**MATERIAL PROVIDED**
= = = = = = =

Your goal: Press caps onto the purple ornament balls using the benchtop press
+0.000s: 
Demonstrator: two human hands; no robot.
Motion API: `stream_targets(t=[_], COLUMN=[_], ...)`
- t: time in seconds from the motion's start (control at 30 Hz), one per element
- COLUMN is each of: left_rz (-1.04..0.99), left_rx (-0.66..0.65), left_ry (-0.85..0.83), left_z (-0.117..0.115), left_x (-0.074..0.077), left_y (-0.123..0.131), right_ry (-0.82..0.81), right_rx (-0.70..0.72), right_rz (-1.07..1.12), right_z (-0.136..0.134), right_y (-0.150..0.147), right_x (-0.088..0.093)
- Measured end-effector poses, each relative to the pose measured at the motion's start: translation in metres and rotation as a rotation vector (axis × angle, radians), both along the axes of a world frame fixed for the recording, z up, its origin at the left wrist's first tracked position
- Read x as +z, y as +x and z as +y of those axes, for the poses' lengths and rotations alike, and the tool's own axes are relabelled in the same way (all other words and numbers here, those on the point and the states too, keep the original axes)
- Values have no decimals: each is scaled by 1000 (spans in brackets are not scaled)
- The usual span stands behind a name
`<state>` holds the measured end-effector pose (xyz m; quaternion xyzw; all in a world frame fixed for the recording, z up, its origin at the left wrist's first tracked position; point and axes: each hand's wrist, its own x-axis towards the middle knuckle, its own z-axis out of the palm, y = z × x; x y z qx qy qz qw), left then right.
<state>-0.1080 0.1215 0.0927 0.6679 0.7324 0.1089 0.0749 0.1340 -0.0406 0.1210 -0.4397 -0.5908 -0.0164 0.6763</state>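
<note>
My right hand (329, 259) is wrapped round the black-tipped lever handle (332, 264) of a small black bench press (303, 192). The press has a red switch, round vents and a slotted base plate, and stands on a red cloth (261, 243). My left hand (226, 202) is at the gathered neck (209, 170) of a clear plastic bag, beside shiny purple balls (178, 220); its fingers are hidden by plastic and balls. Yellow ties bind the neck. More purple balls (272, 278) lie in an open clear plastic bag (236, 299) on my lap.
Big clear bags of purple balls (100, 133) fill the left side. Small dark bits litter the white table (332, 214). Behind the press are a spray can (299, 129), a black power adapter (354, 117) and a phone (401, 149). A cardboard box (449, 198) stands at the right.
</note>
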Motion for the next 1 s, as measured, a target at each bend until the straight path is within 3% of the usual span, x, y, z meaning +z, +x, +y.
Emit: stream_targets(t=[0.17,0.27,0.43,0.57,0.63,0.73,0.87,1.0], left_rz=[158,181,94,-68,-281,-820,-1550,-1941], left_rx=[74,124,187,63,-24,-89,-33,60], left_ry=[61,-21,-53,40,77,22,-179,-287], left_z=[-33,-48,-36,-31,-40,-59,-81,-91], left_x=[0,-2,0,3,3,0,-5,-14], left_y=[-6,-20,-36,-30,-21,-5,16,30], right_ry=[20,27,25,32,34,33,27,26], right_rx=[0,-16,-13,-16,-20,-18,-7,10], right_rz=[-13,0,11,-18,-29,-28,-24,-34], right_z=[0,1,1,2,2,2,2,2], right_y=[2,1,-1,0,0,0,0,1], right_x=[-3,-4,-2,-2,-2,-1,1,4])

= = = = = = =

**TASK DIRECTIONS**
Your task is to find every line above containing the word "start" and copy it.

**RESPONSE AREA**
- t: time in seconds from the motion's start (control at 30 Hz), one per element
- Measured end-effector poses, each relative to the pose measured at the motion's start: translation in metres and rotation as a rotation vector (axis × angle, radians), both along the axes of a world frame fixed for the recording, z up, its origin at the left wrist's first tracked position

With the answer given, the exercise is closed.